Problem to work on: Using the records below, give again exactly the lines from the line that contains "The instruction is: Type" through the line that contains "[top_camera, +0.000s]", both ends included, and only those.

Dataset records
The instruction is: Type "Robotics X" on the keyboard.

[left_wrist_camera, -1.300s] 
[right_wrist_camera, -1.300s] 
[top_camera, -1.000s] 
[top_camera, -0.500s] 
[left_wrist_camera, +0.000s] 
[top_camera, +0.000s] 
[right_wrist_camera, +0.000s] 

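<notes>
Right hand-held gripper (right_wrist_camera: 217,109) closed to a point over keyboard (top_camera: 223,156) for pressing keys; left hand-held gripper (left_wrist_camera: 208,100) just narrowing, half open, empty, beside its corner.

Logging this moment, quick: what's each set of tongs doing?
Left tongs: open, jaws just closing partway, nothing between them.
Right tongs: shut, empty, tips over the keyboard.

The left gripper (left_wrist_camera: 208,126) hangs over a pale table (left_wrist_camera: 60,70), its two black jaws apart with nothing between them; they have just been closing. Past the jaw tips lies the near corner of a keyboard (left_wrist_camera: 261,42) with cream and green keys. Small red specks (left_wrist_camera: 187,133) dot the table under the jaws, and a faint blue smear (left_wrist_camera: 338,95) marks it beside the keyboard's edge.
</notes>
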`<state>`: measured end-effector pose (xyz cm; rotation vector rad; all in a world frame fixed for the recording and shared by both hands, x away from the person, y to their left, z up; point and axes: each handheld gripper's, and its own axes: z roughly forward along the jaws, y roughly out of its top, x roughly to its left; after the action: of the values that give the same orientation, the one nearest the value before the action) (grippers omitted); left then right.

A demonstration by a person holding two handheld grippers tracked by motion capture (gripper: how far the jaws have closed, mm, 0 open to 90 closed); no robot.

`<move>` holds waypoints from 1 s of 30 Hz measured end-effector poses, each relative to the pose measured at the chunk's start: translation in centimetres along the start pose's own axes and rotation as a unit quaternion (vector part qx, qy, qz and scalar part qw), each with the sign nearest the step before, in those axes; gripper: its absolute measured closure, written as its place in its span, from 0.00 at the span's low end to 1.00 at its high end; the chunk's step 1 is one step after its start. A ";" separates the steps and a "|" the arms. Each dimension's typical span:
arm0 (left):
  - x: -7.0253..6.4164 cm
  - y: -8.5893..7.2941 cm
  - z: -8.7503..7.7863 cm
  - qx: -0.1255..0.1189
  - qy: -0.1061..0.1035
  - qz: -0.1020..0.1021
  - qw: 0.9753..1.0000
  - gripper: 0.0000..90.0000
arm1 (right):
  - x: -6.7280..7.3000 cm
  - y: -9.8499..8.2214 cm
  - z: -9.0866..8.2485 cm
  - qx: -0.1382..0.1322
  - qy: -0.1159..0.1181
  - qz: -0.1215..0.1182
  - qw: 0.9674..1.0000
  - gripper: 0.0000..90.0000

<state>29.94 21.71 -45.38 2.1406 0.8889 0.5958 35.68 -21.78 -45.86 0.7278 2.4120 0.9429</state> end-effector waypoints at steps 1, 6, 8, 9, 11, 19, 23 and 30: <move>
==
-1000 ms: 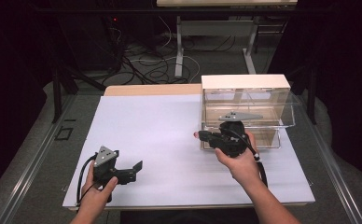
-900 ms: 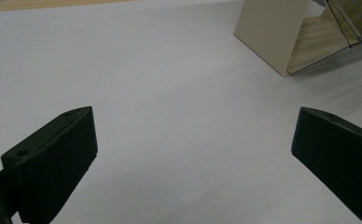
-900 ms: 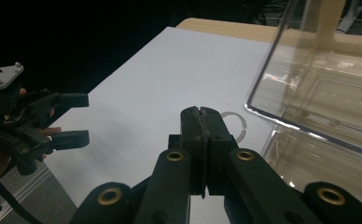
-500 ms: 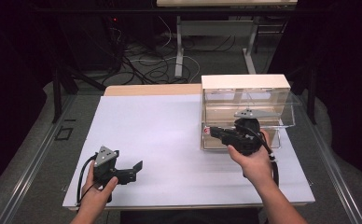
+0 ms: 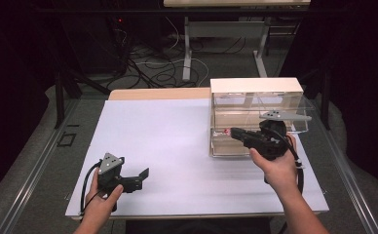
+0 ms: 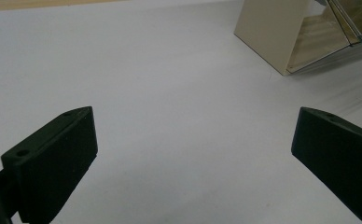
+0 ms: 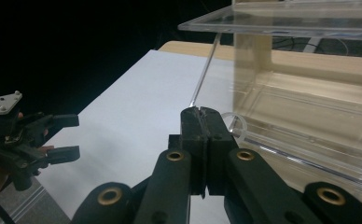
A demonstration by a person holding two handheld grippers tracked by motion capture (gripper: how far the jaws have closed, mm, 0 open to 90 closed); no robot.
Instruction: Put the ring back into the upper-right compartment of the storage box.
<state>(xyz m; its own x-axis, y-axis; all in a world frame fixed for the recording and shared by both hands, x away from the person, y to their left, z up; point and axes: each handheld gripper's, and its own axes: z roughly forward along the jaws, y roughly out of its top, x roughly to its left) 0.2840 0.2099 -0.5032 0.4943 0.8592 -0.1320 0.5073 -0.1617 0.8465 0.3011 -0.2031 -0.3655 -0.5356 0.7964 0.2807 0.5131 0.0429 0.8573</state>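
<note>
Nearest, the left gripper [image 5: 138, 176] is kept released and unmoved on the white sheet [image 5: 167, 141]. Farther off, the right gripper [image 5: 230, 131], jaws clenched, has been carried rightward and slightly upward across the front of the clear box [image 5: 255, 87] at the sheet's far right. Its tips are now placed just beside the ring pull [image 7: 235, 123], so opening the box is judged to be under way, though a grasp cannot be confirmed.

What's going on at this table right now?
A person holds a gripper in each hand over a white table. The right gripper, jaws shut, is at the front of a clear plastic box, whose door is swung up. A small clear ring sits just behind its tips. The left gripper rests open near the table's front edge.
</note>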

Solution:
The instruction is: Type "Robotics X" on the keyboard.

[left_wrist_camera, -1.300s] 
[right_wrist_camera, -1.300s] 
[top_camera, -1.000s] 
[top_camera, -0.500s] 
[left_wrist_camera, +0.000s] 
[top_camera, +0.000s] 

This output is now finished.